Edgar wondered where to begin, explaining basic cleanliness to Morgan or asking him when was the last time he scheduled an appointment to see if he needed a pair of thick optics.
“We’ll be needing pen and parchment,” Edgar got up from his chair, feeling both brave and sympathetic, partially due to being shaved properly for the first time since his stubble began to grow, “to make a list, that is. If we’re going to be up to our arses in shit, we might as well know just how severely."
It was midday when Edgar flicked ink across the floor after dabbing a pen into a bottle with a thick, black crust like charcoal on its rim. Morgan protested, before Edgar pointed out that the other curious, unnameable substances on the floor were doing the ink proper in welcoming its addition.

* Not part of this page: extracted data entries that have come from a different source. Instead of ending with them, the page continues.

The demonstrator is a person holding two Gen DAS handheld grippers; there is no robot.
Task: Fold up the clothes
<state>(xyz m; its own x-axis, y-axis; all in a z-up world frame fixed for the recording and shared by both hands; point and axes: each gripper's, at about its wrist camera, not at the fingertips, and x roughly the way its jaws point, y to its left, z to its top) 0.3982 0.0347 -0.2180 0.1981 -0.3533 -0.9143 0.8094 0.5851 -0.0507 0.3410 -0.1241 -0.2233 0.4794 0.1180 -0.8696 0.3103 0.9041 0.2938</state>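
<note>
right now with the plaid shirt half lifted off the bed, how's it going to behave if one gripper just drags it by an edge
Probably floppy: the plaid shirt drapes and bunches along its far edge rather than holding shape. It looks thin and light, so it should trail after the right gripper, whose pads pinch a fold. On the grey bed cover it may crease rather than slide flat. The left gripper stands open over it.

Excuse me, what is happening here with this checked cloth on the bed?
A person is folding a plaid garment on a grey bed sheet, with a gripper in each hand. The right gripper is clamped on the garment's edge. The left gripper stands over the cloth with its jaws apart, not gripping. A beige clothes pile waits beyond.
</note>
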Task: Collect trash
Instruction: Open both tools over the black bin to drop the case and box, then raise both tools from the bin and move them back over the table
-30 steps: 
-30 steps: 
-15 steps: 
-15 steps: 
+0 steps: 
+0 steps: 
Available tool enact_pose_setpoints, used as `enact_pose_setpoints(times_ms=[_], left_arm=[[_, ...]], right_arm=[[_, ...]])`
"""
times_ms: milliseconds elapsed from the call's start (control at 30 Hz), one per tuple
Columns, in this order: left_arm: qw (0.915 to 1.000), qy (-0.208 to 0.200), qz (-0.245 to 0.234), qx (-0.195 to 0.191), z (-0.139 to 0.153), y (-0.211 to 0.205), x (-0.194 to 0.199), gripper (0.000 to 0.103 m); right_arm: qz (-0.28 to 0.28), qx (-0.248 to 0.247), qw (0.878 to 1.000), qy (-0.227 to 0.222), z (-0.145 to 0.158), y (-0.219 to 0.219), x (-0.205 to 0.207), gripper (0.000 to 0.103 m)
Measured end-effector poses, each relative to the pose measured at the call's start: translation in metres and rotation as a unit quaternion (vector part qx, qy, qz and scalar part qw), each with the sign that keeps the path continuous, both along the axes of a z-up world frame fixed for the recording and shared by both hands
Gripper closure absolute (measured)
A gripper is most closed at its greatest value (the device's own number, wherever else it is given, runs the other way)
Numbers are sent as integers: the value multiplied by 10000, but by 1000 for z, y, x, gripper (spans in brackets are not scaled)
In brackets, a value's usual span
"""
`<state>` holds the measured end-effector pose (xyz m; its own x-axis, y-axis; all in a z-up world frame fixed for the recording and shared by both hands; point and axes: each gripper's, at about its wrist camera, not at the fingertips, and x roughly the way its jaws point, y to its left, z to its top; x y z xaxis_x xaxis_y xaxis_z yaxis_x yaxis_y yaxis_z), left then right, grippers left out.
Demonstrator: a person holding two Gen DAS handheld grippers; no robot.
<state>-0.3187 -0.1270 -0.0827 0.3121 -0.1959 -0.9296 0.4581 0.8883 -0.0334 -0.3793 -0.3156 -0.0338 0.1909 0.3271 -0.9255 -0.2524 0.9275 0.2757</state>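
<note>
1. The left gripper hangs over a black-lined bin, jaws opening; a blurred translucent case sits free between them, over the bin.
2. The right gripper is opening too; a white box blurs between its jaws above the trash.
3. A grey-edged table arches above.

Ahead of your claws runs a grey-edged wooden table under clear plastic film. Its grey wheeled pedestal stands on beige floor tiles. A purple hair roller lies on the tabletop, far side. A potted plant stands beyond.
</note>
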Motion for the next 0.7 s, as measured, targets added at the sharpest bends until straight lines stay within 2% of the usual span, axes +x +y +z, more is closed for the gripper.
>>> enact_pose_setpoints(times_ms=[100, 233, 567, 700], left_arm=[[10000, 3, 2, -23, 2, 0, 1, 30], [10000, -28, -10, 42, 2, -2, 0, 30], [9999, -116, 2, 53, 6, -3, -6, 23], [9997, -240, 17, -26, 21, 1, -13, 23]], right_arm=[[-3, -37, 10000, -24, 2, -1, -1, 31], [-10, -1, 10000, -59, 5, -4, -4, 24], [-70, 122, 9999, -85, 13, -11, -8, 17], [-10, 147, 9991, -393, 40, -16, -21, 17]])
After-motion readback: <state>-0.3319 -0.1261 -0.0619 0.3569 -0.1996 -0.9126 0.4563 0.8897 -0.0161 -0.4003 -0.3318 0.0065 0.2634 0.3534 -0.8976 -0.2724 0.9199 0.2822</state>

With the top half of Shave and Simmer matching its better bottom in quality, Edgar sipped the cold remnants of coffee served from a press while Morgan finished polishing off the only mirror in the dingy barber shop. It was the last thing that needed cleaning, and thank the heavens for that, Edgar had seen more hair, cream, and molded, spilled hair products than he thought existed in all of London.
"Feeling fresh, sir?" Edgar asked. "You could eat off them floors."
"Yes," Morgan chuckled, not for the first time that day. "This was what I hired you for. I saw you and I thought, well, injecting a bit of fresh life just might be what this business needs." With a confident stride, Morgan swept open the door to the balcony and shouted, "At last, we're open!" with wide-spread arms above the soaked and utterly empty Hollow Crescent Street.
It was a half hand passed midnight.
"Just a shade past the peak hour of business, don't you think sir?"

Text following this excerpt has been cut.